In 2016, Amazon stated that: "Our agreements with the content provider don’t allow purchases of this title at this time."
"The bulk of the pilot of “The Cosmopolitans” involves several of Stillman’s signature subjects. The first is a party: the male trio, plus Aubrey, head to a soirée at the posh apartment of an arrogantly wealthy Parisian acquaintance, Fritz. For Stillman, parties are laboratories where possibilities arise suddenly from the close and quickly ricocheting contacts of social atoms—and where social rules, hidden beneath the murky surface of daily life, emerge more clearly, in ritualized isolation. The second is something that happens at the party: a dance, but a formally patterned one where the rules are the very subject."
- Richard Brody, 27 August 2014

Love & Friendship
A film version of one of Jane Austen's early short novels Lady Susan was reported by Entertainment Weekly on January 22, 2016. This followed the indication that Little, Brown and Company would be publishing the screenplay adapted by Stillman The film premiered in January 2016 at the Sundance Film Festival under the title of Love & Friendship. Although the plot of the film is adapted from Lady Susan, the actual title used '' is from another, unrelated early epistolary novel by Austen, unpublished during her lifetime. It received universal acclaim from critics.
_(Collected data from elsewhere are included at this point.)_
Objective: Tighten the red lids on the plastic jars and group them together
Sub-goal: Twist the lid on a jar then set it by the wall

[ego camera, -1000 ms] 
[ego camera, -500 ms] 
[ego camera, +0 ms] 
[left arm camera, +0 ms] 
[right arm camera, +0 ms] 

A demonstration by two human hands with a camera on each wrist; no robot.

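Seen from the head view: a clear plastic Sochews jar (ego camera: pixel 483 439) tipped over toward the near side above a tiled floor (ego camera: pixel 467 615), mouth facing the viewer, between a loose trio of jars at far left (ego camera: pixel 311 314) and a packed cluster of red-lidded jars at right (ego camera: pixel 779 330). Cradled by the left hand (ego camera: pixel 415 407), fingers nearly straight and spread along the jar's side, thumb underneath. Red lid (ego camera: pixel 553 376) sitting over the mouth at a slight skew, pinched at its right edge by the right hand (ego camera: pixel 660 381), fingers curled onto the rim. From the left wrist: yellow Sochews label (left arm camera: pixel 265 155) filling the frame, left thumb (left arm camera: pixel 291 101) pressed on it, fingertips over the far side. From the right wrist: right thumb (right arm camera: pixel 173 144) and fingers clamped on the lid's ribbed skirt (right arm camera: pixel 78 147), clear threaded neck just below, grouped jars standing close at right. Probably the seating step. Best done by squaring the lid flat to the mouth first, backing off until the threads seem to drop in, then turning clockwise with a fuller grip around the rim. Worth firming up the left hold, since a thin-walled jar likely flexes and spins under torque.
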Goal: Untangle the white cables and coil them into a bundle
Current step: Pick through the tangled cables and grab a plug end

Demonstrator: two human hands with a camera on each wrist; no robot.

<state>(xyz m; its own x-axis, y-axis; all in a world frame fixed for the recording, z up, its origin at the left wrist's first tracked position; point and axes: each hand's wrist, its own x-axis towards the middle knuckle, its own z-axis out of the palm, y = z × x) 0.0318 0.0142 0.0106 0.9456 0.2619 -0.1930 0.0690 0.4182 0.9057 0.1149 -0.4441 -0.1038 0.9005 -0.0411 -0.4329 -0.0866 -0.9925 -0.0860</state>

The promotional announcement by Little, Brown and Company summarized Stillman's adaptation stating; "Recently widowed, Lady Susan arrives, unannounced, at her brother-in-law's estate to wait out colorful rumors about her dalliances circulating through polite society. While there, she becomes determined to secure a new husband for herself, and one for her reluctant debutante daughter, Frederica, too. As Lady Susan embarks on a controversial relationship with a married man, seduction, deception, broken hearts, and gossip all ensue. With a pitch-perfect Austenian sensibility, Stillman breathes new life into Austen's work, making it his own by adding original narration from a character comically loyal to the story's fiendishly manipulative heroine, Lady Susan."